La relation ne va pas de soi, Esther et Jade étant dotées chacune d'un caractère bien trempé mais leur affection réciproque devient un authentique sentiment. L'une cherchant une mère digne de ce nom, l'autre ayant favorisé son travail et complètement négligé sa fille qu'elle ne voit plus depuis longtemps. Cela peut paraître simpliste mais c'est porté par deux actrices exceptionnelles dont l'une incite l'autre à découvrir un métier. Il y a donc aussi quelque chose de l'ordre de la transmission d'une génération à l'autre. La connivence entre les deux actrices est une évidence et les deux personnages vont également pouvoir dépasser leurs préjugés et a priori sur la banlieue par exemple. Beaucoup de clichés sont déboulonnés avec humour et subtilité. Le personnage de Pascale Arbillot, jolie blonde pleine de douceur et d'empathie vient du 9.3. Le jeune Abel qui travaille à l'atelier habite le XIIème et sa mère est avocate. Les idées préconçues ne viennent pas forcément de là où on l'aurait imaginé. J'ai trouvé cette approche de la diversité vraiment différente et intelligente.

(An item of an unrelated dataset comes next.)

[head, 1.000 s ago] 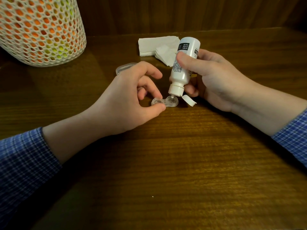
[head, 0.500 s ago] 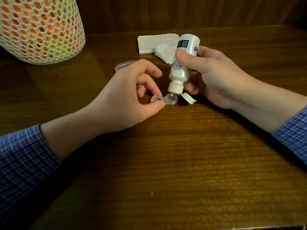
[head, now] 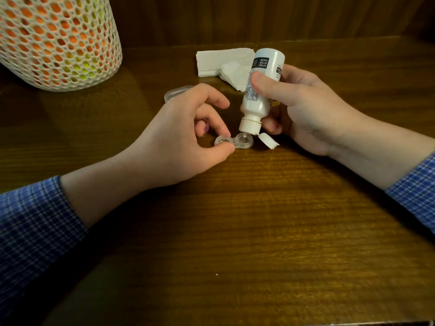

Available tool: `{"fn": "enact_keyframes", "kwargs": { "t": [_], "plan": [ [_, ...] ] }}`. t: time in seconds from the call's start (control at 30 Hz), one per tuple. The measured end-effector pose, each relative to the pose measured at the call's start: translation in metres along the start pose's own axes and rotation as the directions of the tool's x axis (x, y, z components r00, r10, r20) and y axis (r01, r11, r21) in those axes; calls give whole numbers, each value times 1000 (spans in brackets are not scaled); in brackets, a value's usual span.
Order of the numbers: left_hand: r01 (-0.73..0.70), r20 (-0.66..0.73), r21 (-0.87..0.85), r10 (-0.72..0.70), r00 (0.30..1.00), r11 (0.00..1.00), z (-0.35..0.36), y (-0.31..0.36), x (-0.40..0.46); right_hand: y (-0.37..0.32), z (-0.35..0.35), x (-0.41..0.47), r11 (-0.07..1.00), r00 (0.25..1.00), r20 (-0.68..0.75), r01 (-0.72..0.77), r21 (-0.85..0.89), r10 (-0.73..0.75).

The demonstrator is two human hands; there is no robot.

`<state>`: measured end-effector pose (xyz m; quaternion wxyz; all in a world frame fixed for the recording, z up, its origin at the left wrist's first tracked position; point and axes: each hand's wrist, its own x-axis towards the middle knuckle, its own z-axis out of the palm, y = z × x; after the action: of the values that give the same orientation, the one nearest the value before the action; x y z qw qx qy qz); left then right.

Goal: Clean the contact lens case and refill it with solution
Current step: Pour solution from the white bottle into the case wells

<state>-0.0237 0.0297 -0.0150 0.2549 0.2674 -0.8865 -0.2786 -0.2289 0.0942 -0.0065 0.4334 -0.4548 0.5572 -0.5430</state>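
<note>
A clear two-well contact lens case (head: 235, 142) lies on the wooden table. My left hand (head: 186, 135) pinches its left well between thumb and a finger. My right hand (head: 306, 107) grips a white solution bottle (head: 260, 88) turned upside down, with the nozzle just over the case's right well. The bottle's flip cap (head: 268, 140) hangs open beside the case. A small purple thing shows under my left fingers.
Folded white tissues (head: 223, 62) lie behind the bottle. A clear plastic lid (head: 175, 93) sits behind my left hand. A white mesh basket (head: 56, 41) with orange and yellow contents stands at the back left. A wooden wall closes the rear.
Both hands, the bottle and the case hold the same pose. Only the camera view has shifted slightly.
</note>
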Motion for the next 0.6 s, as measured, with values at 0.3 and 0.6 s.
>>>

La vie au sein de l'atelier dans une atmosphère blanche et ouatée est faite d'instants forts. En parallèle à la création, il y a des moments de complicité, de tension, des rivalités, des mesquineries (Claude Perron est la teigne hargneuse de la bande) et la superstition propre à la profession qu'il faut aussitôt conjurer. En opposition à l'agitation extérieure, l'atelier est vraiment appréhendé comme un monde à part.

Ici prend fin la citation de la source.